Rep: Reputation: 1949Reputation: 1949Reputation: 1949Reputation: 1949Reputation: 1949Reputation: 1949Reputation: 1949Reputation: 1949Reputation: 1949Reputation: 1949Reputation: 1949
specifying fields for printing in gawk from command line


If I want to print out only specified lines (fields) from a file using gawk, I've found can use a bash loop that looks something like this:
Code:
#!/bin/bash

for x; do

        gawk 'BEGIN{RS="\0"; FS="\n"}
        {print '$x' ": " $'$x'}
        ' <./inputfile.txt

done

===

$ ./script.sh 1 3 2

1: value of line1
3: value of line3
2: value of line2
But this is not particularly efficient, especially if the input file is very large, as gawk has to read in the entire file for each iteration of the loop. Also, I've read that using 'RS="\0" is not recommended as a way to tell it to treat the whole file as a single record.

I think it would be better to do this entirely from within gawk so it can print out all the wanted fields at one time, but I'm not sure how to do it. I've been studying awk/gawk tutorials for hours but I can't figure it out. Should I try to use a for loop, an array, or what? Can any awk experts help me out?

(Note, printing single lines is just for the example; the actual text I want to extract will be more complex, which is why I want to use awk instead of sed or other options.)
 
Old 08-02-2009, 11:47 AM   #2
catkin
LQ 5k Club
 
Registered: Dec 2008
Location: Tamil Nadu, India
Distribution: Servers: Debian Squeeze and Wheezy. Desktop: Slackware64 14.0. Netbook: Slackware 13.37
Posts: 8,551
Blog Entries: 28

Rep: Reputation: 1176Reputation: 1176Reputation: 1176Reputation: 1176Reputation: 1176Reputation: 1176Reputation: 1176Reputation: 1176Reputation: 1176
Hello David the H.

A loop with the next command in it to iterate over the lines ...

Best

Charles
 
Old 08-02-2009, 11:54 AM   #3
David the H.
Bash Guru
 
Registered: Jun 2004
Location: Osaka, Japan
Distribution: Debian sid + kde 3.5 & 4.4
Posts: 6,823

Original Poster
Rep: Reputation: 1949Reputation: 1949Reputation: 1949Reputation: 1949Reputation: 1949Reputation: 1949Reputation: 1949Reputation: 1949Reputation: 1949Reputation: 1949Reputation: 1949
Actually, to explain what I want in more detail, I have a text file that contains several hundred sections/records, and I want to be able to print out the records that I specify.

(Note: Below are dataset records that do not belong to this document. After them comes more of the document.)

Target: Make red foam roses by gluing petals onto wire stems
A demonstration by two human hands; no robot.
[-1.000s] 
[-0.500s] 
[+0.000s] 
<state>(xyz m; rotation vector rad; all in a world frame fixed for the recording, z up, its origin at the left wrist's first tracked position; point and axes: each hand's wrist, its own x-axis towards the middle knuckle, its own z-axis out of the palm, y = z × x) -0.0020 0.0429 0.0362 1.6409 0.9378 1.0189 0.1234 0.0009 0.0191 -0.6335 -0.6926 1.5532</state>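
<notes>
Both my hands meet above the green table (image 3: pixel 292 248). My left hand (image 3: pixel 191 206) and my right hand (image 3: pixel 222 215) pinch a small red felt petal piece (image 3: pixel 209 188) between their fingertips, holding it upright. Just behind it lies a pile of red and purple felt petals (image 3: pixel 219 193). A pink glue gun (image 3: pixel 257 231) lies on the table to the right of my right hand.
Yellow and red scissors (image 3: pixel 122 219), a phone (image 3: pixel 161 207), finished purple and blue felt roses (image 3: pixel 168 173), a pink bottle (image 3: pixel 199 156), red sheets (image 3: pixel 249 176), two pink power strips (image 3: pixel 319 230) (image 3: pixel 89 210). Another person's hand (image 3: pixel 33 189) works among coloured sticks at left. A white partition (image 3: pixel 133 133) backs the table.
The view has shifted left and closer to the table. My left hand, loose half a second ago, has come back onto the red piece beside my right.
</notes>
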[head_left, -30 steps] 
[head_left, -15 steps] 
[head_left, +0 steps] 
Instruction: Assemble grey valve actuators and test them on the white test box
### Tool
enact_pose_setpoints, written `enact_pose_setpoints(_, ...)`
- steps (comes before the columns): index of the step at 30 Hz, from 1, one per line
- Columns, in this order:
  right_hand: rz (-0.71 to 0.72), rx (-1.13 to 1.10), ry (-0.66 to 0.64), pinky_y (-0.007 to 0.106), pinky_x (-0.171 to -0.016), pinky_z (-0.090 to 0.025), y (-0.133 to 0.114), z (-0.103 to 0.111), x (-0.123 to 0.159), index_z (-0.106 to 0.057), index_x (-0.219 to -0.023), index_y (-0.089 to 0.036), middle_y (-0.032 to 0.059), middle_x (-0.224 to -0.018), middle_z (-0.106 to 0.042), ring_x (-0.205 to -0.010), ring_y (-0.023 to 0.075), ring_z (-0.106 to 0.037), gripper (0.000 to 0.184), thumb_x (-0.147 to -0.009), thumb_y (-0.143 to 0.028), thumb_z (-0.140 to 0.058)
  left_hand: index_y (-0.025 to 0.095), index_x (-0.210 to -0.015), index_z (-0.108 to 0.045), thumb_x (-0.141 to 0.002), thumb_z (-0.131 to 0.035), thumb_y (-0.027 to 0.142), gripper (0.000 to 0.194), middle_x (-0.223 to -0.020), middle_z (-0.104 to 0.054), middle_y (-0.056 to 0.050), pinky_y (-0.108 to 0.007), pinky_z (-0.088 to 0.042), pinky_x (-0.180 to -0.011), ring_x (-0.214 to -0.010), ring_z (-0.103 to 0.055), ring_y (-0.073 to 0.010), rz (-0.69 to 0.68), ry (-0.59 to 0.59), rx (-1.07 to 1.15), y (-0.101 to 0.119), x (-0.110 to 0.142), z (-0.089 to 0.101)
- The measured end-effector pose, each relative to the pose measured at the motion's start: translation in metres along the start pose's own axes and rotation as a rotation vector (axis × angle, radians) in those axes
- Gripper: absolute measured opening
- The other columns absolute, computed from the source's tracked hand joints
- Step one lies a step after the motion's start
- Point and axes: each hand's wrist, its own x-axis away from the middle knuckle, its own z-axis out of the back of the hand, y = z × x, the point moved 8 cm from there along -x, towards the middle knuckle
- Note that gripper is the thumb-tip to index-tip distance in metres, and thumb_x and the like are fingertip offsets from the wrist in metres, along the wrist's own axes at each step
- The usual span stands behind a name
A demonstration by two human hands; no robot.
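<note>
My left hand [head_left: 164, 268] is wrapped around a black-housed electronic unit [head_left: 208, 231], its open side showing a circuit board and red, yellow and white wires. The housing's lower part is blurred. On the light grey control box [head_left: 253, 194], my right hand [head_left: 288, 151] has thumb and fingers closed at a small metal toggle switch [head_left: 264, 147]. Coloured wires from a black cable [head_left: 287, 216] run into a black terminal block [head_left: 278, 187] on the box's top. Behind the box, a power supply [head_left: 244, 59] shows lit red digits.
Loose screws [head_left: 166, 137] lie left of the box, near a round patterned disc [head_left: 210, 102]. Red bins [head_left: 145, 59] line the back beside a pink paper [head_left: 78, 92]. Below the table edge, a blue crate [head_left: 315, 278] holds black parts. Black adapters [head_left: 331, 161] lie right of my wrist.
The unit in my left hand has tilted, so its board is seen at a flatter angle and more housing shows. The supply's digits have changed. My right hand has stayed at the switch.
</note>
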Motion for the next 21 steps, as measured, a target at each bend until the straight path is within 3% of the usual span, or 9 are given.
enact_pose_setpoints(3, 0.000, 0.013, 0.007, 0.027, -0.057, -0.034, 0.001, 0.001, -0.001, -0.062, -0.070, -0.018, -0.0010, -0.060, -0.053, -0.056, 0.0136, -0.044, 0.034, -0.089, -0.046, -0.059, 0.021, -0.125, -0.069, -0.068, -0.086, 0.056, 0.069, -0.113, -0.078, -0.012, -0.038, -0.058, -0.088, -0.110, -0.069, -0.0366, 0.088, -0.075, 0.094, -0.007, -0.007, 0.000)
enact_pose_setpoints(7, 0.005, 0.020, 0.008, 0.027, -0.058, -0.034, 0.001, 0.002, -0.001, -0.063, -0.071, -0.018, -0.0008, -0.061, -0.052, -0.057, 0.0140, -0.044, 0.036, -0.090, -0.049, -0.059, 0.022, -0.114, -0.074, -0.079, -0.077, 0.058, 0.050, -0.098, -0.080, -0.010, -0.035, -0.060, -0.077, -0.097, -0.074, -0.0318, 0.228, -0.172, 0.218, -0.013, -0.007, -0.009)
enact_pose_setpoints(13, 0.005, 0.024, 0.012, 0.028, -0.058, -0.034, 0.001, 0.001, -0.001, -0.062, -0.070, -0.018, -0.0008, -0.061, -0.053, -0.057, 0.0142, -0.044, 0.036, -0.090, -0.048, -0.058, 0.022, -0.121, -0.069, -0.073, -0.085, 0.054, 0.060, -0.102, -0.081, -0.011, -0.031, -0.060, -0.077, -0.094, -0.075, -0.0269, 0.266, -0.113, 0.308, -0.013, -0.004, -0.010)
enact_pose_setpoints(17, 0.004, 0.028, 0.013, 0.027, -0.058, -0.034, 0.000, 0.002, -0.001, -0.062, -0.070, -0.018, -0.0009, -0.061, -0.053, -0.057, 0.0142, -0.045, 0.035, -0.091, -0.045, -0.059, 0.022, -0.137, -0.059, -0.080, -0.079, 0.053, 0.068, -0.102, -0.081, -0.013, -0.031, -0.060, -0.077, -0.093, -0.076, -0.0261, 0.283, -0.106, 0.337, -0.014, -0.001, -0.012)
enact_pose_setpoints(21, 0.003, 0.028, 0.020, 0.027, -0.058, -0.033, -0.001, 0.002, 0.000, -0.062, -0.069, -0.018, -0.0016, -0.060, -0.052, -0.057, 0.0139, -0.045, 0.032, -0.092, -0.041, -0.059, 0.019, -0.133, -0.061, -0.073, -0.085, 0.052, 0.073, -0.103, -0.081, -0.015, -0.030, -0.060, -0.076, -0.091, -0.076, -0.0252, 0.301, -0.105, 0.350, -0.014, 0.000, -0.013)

Each record consists of about a dozen lines, but not in a completely uniform pattern, which is why I need something like awk to parse them out. The only thing that's consistent is the starting line. The general pattern looks like this:
Code:
#1#  This is record 1.

 some data
 some more data
 some more data

#2#  This is record 2.

 some data
 etc.
Edit: Sorry catkin, I don't quite follow your suggestion. I really need some specifics, because I'm completely confused here. How do I get the input from the command line into the loop? I suppose I could use gawk -v list="$@" or something, but then how do I loop through them once I have them?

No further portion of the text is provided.